Sozialkunde – leicht gemacht 22: Menschenwürde

…und wer sie nicht schützt.

Einstieg bei mir: Ein Arbeitsblatt der BPB.de zum Thema Menschenwürde (Grundgesetz für Einsteiger), das die SchülerInnen letzte Woche in einer Vertretungsstunde ver- und bearbeitet haben.

Gespräch also darüber, was Menschenwürde ist. Schülerinnen bei mir tun sich schwer, diese zu bestimmen. Wenn man die Frage rumdreht, geht es eigentlich: Was muss passieren, dass einem Menschen die Würde genommen wird.

Dann Übergang zum Hörbuch – Ronen Steinke: Vor dem Gesetz sind nicht alle gleich. Die neue Klassenjustiz. (Lesung von Axel Grube). Ich habe Kapitel VII. Elendskriminalität, 3. „Bettelei“: Das Comeback einer Kriminalisierung ausgesucht. Hörbar unter Spotify.

Drei Stufen der Besprechung / Erarbeitung unter dem Fokus „Menschenwürde“

  1. Paul Viktor M. – Sein Leben, menschenwürdig?
  2. Gerichtsverfahren, Auflistung seiner „Vergehen“ – menschenwürdig?
  3. Verurteilung – menschenwürdig?

Inklusive Besprechung morgen: Wer hat dem Angeklagten die Würde genommen? Wie kann man Paul Viktor M. zu einem menschenwürdigen Leben verhelfen?
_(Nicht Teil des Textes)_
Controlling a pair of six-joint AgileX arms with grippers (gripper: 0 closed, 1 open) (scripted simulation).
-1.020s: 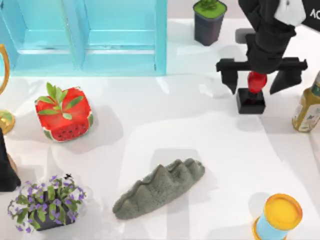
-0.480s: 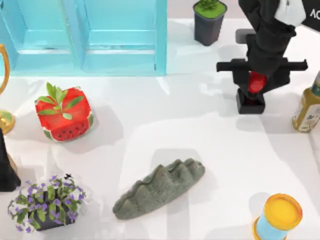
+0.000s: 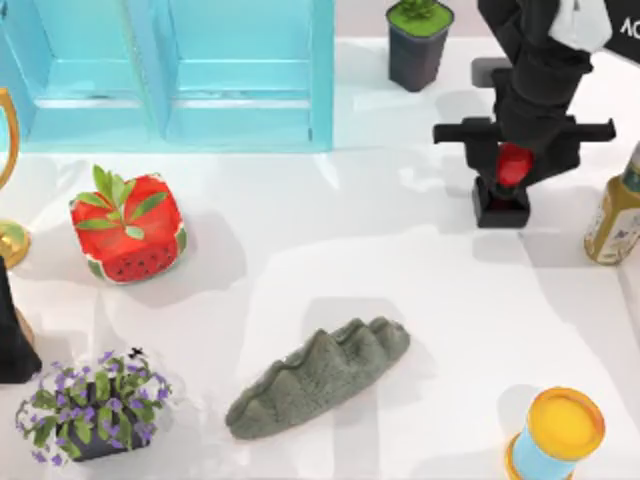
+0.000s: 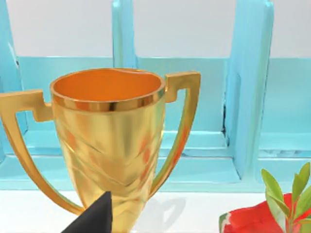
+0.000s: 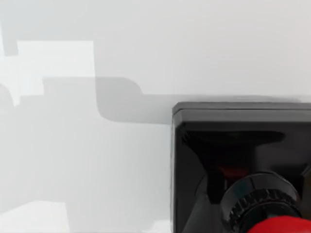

Und man muss konstatieren, dass hier der Staat und seine Strafjustiz, entgegen den Grundlagen des Grundgesetzes, einzelnen Menschen die Würde nimmt. Nicht nur im Hinblick darauf, dass sie ein unwürdiges Leben akzeptieren – anderseits aber auch, dass sie Menschen dafür bestrafen, dass sie ein unwürdiges Leben führen müssen.

Ronen Steinke schlägt in seinem letzten Kapitel zu jedem seiner genannten Themen Lösungsvorschläge vor. Auch zum Thema Bettelei. Hier überrascht er nachvollziehbar mit einem Vergleich der Bettelei. Ab ca 19:54. (Letztes Kapitel im Hörbuch)

Das Hörbuch ist das beeindruckendste, was ich in letzter Zeit gehört habe. Inhalt und Sprachduktus von Axel Grube sind nachhallend. Das Kapitel „Bettelei“ist eins der letzten, direkt nach Prostitution und Hartz IV Betrug und vor „Drogen“.

5 Antworten auf „Sozialkunde – leicht gemacht 22: Menschenwürde“

  1. Interessanterweise hatte die Weimarer Reichsverfassung die Menschenwürde noch bei der Regelung des Wirtschaftslebens (Art. 151 I WRV) verortet, anscheinend im Bewusstsein, dass sie dort am regelmäßigsten bedroht ist.

    Mit dem Grundgesetz wurde das dann umgeworfen, auch weil 1949 bei Verletzung der Menschenwürde jeder an Folter und Konzentrationslager dachte. Und so ging über Jahrzehnte verloren, dass es auch menschenunwürdige Zustände unterhalb dieser krassen (und sowieso durch andere Grundrechte verbotenen) Exzesse gibt.

    Ein weiterer Aspekt bei der Kriminalisierung von Armut ist, dass diese manchmal nur eine Fortschreibung von rassischer Verfolgung im vorgeblich neutralen Gewand ist. Die Landstreicherei, die in der BRD bis 1974 strafbar war (§ 361 I Nr. 3 StGB), war ein Vorwand für die Polizei, um Roma und Sinti zu verfolgen. Oft durch die gleichen Polizisten, die das gleiche schon im Nationalsozialismus getan hatten.